Apollo Magazine

The week in art news – Peter Doig awarded $2.5m in dispute over painting he didn’t paint

Plus: three defendants confess to involvement in Green Vault jewel theft and House of Lords reports lambasts UK government’s treatment of the arts

Detail of Pete Doige's desert landscape, 1976. Courtesy ARIS Title ‏@ARIS_ArgoGroup via Twitter.

Peter Doig has been awarded $2.5m in sanctions – the culmination of a bizarre legal case that began nearly a decade ago. In 2013, Doig was sued by retired prison officer Robert Fletcher and Chicago gallerist Peter Bartlow. Fletcher claimed that he had bought an early landscape from Doig, completed by the painter during his time in prison in 1976; when Doig, who has never spent time in prison, denied this version of events, Fletcher and Bartlow argued that his disavowal diminished the market value of their painting. The painting itself is signed ‘Pete Doige’ – a name (and spelling) shared by a painter who died in 2012, before which he had done time during the ’70s in the Thunder Bay Correctional Center, Ontario, where Fletcher worked. A Chicago judge ruled in Doig’s favour in 2016, after which Doigmoved for sanctions; the painter’s lawyer has said that the money he receives will be donated to a non-profit that provides incarcerated people with opportunities to make art.

Three defendants have confessed to their involvement the jewellery theft from the Green Vault in Dresden in 2019. Last month, German police recovered a ‘considerable portion’ of the 18th-century jewels, valued at around €113.8m and stolen during a night-time raid that has been described by German media as the biggest art heist in modern history. In total, six defendants – brothers and cousins from the same criminal gang – are on trial, with lighter sentences having been offered in exchange for confession and the return of the jewels.  A fourth is expected to issue a statement on Friday; a fifth has rejected any such deal and a sixth says he has an alibi.

A former payroll manager has been accused of stealing more than $2m from the Art Institute of Chicago between 2007–20. Federal prosecutors charged Michael Maurello with two counts of wire fraud and two counts of bank fraud, with an indictment alleging that he directed payroll payments to his own bank account before concealing them with a variety of means.

The House of Lords has released a report this week that fiercely criticises the UK government’s handling of the arts, accusing it of ‘complacency’. The report calls on the government to fix policies ‘characterised by incoherence and barriers to success’ and put creative industries – worth £115bn in 2019 – at the centre of its plans for future growth; practical suggestions include improving Research and Development tax relief and abandoning plans to water down copyright law.

The director of the Museo Reina Sofia in Madrid, Manuel Borja-Villel, has revealed that he will not be standing for re-election to serve a fourth term; he departs from the museum today (Friday 20 January) after 15 years at the helm.
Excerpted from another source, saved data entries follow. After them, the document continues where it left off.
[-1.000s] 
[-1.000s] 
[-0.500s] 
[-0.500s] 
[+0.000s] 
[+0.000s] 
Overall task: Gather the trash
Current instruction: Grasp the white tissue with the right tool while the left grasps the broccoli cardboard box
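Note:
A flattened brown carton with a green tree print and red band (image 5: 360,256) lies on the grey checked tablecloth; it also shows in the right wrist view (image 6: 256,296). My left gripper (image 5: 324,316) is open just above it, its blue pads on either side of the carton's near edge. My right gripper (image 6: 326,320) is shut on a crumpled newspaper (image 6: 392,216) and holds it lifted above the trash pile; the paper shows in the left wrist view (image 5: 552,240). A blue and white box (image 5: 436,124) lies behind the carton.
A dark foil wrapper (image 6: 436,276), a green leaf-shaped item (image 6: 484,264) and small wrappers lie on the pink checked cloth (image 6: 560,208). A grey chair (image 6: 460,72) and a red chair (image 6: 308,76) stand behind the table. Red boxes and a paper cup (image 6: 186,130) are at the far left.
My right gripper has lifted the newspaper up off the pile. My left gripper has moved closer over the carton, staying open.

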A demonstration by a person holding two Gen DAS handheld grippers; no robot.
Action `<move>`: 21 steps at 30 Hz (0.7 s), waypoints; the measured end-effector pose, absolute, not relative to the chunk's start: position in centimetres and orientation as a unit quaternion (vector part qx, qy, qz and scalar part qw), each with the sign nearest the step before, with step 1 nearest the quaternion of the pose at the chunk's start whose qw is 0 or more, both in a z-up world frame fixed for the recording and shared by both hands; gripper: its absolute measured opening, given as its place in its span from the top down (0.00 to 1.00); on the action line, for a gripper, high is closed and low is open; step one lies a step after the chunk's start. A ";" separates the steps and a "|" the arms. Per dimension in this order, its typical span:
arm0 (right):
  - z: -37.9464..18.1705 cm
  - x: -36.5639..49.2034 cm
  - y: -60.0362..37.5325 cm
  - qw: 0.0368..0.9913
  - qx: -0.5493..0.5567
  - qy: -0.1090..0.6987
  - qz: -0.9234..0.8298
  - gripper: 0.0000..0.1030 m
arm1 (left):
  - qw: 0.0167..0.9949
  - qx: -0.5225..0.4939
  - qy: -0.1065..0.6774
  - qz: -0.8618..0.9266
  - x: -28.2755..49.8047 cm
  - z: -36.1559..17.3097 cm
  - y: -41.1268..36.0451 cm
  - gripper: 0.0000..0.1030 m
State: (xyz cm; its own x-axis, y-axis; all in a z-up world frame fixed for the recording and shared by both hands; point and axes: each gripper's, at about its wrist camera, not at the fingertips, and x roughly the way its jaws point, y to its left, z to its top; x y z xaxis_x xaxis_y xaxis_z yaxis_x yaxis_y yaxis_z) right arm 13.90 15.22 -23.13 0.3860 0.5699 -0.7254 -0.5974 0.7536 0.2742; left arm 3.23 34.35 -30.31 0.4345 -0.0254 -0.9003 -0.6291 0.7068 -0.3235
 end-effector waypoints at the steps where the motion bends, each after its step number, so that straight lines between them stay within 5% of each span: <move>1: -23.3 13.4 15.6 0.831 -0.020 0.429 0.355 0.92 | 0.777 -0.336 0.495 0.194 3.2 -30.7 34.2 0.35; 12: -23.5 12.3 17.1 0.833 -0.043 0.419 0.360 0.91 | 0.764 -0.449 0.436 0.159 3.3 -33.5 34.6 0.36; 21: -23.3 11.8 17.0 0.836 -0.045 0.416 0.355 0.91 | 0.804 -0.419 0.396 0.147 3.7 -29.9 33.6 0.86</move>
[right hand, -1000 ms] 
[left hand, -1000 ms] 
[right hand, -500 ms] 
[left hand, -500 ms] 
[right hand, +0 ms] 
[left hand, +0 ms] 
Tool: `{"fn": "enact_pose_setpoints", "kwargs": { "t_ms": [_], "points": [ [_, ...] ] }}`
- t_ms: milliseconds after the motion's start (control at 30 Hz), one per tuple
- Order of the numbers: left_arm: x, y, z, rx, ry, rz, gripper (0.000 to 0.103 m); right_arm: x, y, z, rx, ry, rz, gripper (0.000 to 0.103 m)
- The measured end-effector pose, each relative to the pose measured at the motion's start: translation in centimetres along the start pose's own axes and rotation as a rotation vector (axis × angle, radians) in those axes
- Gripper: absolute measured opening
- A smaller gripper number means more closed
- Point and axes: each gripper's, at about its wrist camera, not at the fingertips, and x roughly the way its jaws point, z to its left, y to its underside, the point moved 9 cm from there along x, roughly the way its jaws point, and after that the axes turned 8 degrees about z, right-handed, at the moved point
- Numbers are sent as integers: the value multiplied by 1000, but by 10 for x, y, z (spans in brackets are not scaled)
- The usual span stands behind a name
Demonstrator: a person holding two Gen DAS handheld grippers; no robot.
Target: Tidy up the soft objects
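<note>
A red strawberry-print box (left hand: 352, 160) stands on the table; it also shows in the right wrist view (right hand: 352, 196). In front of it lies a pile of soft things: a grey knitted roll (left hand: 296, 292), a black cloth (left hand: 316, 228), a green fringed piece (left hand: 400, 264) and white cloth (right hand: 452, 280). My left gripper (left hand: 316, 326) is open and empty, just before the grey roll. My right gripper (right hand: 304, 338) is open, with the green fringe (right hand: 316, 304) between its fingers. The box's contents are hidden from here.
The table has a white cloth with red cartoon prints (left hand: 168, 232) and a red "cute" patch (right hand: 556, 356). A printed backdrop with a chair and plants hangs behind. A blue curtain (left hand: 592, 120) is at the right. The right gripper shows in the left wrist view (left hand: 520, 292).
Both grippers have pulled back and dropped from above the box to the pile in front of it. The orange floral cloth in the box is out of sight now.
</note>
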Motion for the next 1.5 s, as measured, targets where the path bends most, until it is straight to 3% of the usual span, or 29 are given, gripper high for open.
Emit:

During his tenure the museum staged major exhibitions of work by Nancy Spero, Paul Thek and Rosemarie Trockel, among many others. Borja-Villel now turns his attentions to co-curating the 2023 Saõ Paolo Bienal, which opens in September. In London, Paul Thompson, Vice Chancellor of the Royal College of Art, is standing down in 2024 after 15 years in post. Last year, Thompson oversaw the completion of the largest expansion in the institution’s history, with the opening of a £135m new campus in Battersea designed by Herzog & De Meuron.